EXERCISE PROMPT >> A complete, exact copy of the records below is the required result.

INFORMATION GIVEN >>
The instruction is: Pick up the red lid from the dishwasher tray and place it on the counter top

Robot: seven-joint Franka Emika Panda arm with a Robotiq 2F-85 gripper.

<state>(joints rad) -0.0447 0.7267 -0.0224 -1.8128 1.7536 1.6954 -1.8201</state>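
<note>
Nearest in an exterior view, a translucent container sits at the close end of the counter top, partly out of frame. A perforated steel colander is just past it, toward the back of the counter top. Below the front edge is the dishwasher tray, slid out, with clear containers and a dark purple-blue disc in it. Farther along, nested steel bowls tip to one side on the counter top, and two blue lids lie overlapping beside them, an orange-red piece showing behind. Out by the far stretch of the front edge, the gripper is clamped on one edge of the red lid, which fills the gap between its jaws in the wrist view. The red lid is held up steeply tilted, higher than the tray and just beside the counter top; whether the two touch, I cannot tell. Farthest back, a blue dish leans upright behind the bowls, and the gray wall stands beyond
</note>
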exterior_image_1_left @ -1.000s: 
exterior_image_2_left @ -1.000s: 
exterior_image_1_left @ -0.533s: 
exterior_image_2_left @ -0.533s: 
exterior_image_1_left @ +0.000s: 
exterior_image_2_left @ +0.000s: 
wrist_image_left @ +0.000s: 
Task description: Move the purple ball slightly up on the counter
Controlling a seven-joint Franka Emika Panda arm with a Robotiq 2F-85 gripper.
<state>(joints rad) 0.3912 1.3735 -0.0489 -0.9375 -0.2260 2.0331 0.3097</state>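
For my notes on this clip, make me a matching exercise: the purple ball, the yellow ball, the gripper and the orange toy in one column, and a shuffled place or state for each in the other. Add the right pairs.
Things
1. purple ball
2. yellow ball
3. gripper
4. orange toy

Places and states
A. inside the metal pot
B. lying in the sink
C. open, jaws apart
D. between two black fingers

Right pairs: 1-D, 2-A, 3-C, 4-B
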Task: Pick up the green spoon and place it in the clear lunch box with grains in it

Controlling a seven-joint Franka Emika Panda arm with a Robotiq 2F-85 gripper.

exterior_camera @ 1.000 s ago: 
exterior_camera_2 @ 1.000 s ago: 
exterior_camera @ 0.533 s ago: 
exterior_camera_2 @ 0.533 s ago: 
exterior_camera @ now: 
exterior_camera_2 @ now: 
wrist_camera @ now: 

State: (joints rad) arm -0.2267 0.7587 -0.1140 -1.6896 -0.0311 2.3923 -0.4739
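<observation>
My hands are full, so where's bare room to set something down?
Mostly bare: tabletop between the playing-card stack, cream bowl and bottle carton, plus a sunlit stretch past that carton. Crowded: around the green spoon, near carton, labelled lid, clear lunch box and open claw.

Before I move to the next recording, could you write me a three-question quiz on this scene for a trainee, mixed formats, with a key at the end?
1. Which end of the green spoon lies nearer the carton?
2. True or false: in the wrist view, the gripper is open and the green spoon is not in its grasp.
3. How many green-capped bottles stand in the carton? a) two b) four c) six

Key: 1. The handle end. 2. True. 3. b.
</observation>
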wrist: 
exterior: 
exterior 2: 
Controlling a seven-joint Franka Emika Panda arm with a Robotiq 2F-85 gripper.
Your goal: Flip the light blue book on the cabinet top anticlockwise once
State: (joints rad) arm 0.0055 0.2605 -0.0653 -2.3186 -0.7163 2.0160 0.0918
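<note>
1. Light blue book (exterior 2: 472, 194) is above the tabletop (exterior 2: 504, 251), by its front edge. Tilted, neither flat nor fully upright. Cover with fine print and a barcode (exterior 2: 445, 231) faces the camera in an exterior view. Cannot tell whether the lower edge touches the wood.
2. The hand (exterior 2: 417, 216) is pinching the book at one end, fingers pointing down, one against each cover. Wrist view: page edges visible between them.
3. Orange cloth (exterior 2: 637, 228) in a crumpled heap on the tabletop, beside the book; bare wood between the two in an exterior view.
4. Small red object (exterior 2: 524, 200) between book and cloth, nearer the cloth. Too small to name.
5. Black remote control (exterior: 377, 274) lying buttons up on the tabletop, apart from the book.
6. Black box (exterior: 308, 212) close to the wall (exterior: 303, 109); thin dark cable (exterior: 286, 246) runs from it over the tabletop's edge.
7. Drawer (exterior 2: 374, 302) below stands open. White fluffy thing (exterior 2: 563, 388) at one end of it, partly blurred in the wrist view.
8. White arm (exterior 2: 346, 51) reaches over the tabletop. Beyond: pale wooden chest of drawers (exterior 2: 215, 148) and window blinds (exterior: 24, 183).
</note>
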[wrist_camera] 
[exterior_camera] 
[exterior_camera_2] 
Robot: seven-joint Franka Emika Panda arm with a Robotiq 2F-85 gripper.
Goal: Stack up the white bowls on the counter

EXERCISE RESPONSE >>
The instruction is: Pick up the red lid from the dishwasher tray and place it on the counter top

Robot: seven-joint Franka Emika Panda arm with a Robotiq 2F-85 gripper.

<state>(joints rad) -0.0447 0.7267 -0.0224 -1.8128 1.7536 1.6954 -1.8201</state>
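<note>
Nearest in an exterior view, a translucent container sits at the close end of the counter top, partly out of frame. A perforated steel colander is just past it, toward the back of the counter top. Below the front edge is the dishwasher tray, slid out, with clear containers and a dark purple-blue disc in it. Farther along, nested steel bowls tip to one side on the counter top, and two blue lids lie overlapping beside them, an orange-red piece showing behind. Out by the far stretch of the front edge, the gripper is clamped on one edge of the red lid, which fills the gap between its jaws in the wrist view. The red lid is held up steeply tilted, higher than the tray and just beside the counter top; whether the two touch, I cannot tell. Farthest back, a blue dish leans upright behind the bowls, and the gray wall stands beyond
</note>
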exterior_image_1_left @ -1.000s: 
exterior_image_2_left @ -1.000s: 
exterior_image_1_left @ -0.533s: 
exterior_image_2_left @ -0.533s: 
exterior_image_1_left @ +0.000s: 
exterior_image_2_left @ +0.000s: 
wrist_image_left @ +0.000s: 
Task description: Move the purple ball slightly up on the counter
Controlling a seven-joint Franka Emika Panda arm with a Robotiq 2F-85 gripper.
<state>(joints rad) 0.3912 1.3735 -0.0489 -0.9375 -0.2260 2.0331 0.3097</state>
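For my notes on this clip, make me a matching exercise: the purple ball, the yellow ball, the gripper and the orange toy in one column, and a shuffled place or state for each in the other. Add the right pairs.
Things
1. purple ball
2. yellow ball
3. gripper
4. orange toy

Places and states
A. inside the metal pot
B. lying in the sink
C. open, jaws apart
D. between two black fingers

Right pairs: 1-D, 2-A, 3-C, 4-B
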Task: Pick up the green spoon and place it in the clear lunch box with grains in it

Controlling a seven-joint Franka Emika Panda arm with a Robotiq 2F-85 gripper.

exterior_camera @ 1.000 s ago: 
exterior_camera_2 @ 1.000 s ago: 
exterior_camera @ 0.533 s ago: 
exterior_camera_2 @ 0.533 s ago: 
exterior_camera @ now: 
exterior_camera_2 @ now: 
wrist_camera @ now: 

State: (joints rad) arm -0.2267 0.7587 -0.1140 -1.6896 -0.0311 2.3923 -0.4739
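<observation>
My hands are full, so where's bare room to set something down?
Mostly bare: tabletop between the playing-card stack, cream bowl and bottle carton, plus a sunlit stretch past that carton. Crowded: around the green spoon, near carton, labelled lid, clear lunch box and open claw.

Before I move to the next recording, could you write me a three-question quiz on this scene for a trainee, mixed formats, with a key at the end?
1. Which end of the green spoon lies nearer the carton?
2. True or false: in the wrist view, the gripper is open and the green spoon is not in its grasp.
3. How many green-capped bottles stand in the carton? a) two b) four c) six

Key: 1. The handle end. 2. True. 3. b.
</observation>
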wrist: 
exterior: 
exterior 2: 
Controlling a seven-joint Franka Emika Panda arm with a Robotiq 2F-85 gripper.
Your goal: Flip the light blue book on the cabinet top anticlockwise once
State: (joints rad) arm 0.0055 0.2605 -0.0653 -2.3186 -0.7163 2.0160 0.0918
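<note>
1. Light blue book (exterior 2: 472, 194) is above the tabletop (exterior 2: 504, 251), by its front edge. Tilted, neither flat nor fully upright. Cover with fine print and a barcode (exterior 2: 445, 231) faces the camera in an exterior view. Cannot tell whether the lower edge touches the wood.
2. The hand (exterior 2: 417, 216) is pinching the book at one end, fingers pointing down, one against each cover. Wrist view: page edges visible between them.
3. Orange cloth (exterior 2: 637, 228) in a crumpled heap on the tabletop, beside the book; bare wood between the two in an exterior view.
4. Small red object (exterior 2: 524, 200) between book and cloth, nearer the cloth. Too small to name.
5. Black remote control (exterior: 377, 274) lying buttons up on the tabletop, apart from the book.
6. Black box (exterior: 308, 212) close to the wall (exterior: 303, 109); thin dark cable (exterior: 286, 246) runs from it over the tabletop's edge.
7. Drawer (exterior 2: 374, 302) below stands open. White fluffy thing (exterior 2: 563, 388) at one end of it, partly blurred in the wrist view.
8. White arm (exterior 2: 346, 51) reaches over the tabletop. Beyond: pale wooden chest of drawers (exterior 2: 215, 148) and window blinds (exterior: 24, 183).
</note>
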[wrist_camera] 
[exterior_camera] 
[exterior_camera_2] 
Robot: seven-joint Franka Emika Panda arm with a Robotiq 2F-85 gripper.
Goal: Stack up the white bowls on the counter

What was asked now has a complete answer.